Renzym Machine Learning Accelerator
This repo contains a design to accelerate inference in machine learning problems. More specifically, the accelerator offloads and accelerates convolution and max pooling operations. The top-level wrapper has eleven identical REN_CONV_TOP cores that are R/W accessible from the wishbone master interface. The main idea is that a processor that wants to offload, writes three rows of an image and a set of kernels that need to be applied on the image using wishbone interface to the internal memory of accelerator, configures accelerator, and kickstarts it. Accelerator then performs the configured operations (convolution and maxpool), writes back results to results RAM, and asserts a done signal which is readable using wishbone interface. The processor can poll done signal and read back result ram for results. Since there are four cores, so the processor can software pipeline the execution to further optimize the time consumed in the calculation.

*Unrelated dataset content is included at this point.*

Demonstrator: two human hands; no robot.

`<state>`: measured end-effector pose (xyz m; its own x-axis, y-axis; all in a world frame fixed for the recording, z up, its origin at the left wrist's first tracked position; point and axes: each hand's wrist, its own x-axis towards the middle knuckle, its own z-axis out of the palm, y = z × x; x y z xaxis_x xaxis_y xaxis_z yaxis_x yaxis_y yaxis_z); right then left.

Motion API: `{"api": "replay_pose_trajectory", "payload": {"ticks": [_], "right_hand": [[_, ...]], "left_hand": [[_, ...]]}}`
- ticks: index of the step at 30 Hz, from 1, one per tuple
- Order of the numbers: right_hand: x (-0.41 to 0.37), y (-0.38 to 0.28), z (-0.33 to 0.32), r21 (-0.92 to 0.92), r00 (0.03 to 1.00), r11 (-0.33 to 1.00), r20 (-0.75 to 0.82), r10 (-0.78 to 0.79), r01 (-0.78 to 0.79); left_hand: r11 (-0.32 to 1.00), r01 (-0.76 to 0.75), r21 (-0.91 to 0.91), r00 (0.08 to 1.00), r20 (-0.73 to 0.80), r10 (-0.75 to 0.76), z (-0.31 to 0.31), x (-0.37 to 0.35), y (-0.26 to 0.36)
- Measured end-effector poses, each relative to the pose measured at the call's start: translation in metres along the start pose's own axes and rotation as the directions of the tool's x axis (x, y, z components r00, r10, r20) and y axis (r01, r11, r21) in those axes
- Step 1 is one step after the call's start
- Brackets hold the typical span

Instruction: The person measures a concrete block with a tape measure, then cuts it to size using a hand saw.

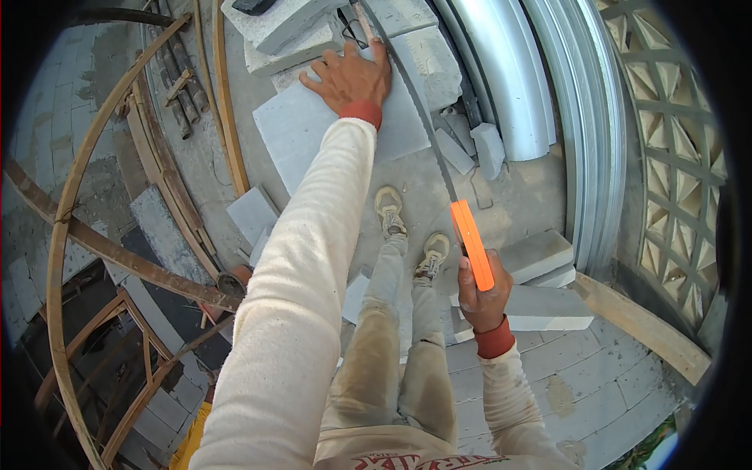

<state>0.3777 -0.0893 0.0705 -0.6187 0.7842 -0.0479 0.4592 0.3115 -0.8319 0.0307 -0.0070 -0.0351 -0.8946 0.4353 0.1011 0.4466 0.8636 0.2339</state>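
My right hand [484, 294] is wrapped round the orange handle of a hand saw [464, 227]. From the handle, its long dark blade runs up and away along the right edge of a pale grey block [298, 129]. My left hand [352, 78] lies on that block with fingers spread, the thumb side close to the blade. Just beyond the fingertips, a thin pinkish strip [363, 27] lies alongside the blade. The underside of the block is out of sight.
More pale blocks [294, 35] lie at the top, with broken pieces [454, 149] right of the saw. Curved metal sheets [509, 78] stand at the right. Long timber strips [223, 94] lie left. Cut blocks [548, 305] sit near my right arm, beside a plank [642, 325].
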Motion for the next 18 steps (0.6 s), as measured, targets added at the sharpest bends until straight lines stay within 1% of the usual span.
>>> {"api": "replay_pose_trajectory", "payload": {"ticks": [3,6,9,12,15,18], "right_hand": [[0.029,-0.004,0.009,0.117,0.995,0.988,0.037,0.093,-0.097],[0.016,0.001,0.001,0.076,0.999,0.996,0.009,0.041,-0.041],[-0.031,0.010,-0.021,-0.059,0.998,0.998,0.061,-0.009,0.013],[-0.058,0.012,-0.029,-0.098,0.997,0.993,0.050,-0.057,0.062],[-0.045,0.020,-0.018,-0.091,0.999,0.995,0.043,-0.025,0.028],[-0.007,0.016,0.005,0.033,1.000,0.999,0.019,0.022,-0.023]], "left_hand": [[1.000,-0.015,-0.009,0.999,-0.035,0.014,0.002,-0.001,-0.002],[1.000,-0.003,-0.016,1.000,-0.012,0.002,0.001,-0.001,-0.002],[1.000,-0.003,-0.013,1.000,-0.022,0.003,0.004,0.000,-0.002],[1.000,-0.008,-0.015,0.999,-0.045,0.008,0.006,-0.001,-0.004],[1.000,-0.021,-0.004,0.998,-0.057,0.021,0.007,-0.001,-0.004],[0.999,-0.037,-0.009,0.997,-0.068,0.036,0.009,-0.001,-0.006]]}}
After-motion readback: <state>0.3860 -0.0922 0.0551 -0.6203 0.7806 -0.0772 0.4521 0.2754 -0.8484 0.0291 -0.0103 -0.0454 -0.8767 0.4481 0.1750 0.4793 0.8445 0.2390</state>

Each REN_CONV_TOP Core consists of a register file for configuration and status writes/reads, REN_CONV engine and associated image, kernel, and result RAMs.
REN_CONV engine computes 3xN convolution, where N is configurable. This block starts working when the start signal is asserted. The address generation unit (AGU) starts generating addresses of image and kernels RAMs, the data from RAMs is forwarded to DATA PATH. It multiplies and accumulates results to calculate convolution results. The convolution result is forwarded to a bypass-able max pool block. If enabled, max pool block forwards a max of every pair of values from convolution output. If disabled, data from convolution is forwarded as-is. The output of max pool is written to results ram.
Configurations and RAMs are kept external to REN_CONV engine so that this generic block can multiplex between different configurations and data sets. In future implementations, multi-pass operations can be designed to support the re-use of outputs as inputs to the next pass without disturbing CPU. External config block also ensures that there can be different such blocks for different interfaces (e.g. AXI, Wishbone, etc.) without affecting the rest of the design.
A small, Convolutional Neural Network Accelerator on a wishbone slave for Raven Core in Caravel SoC.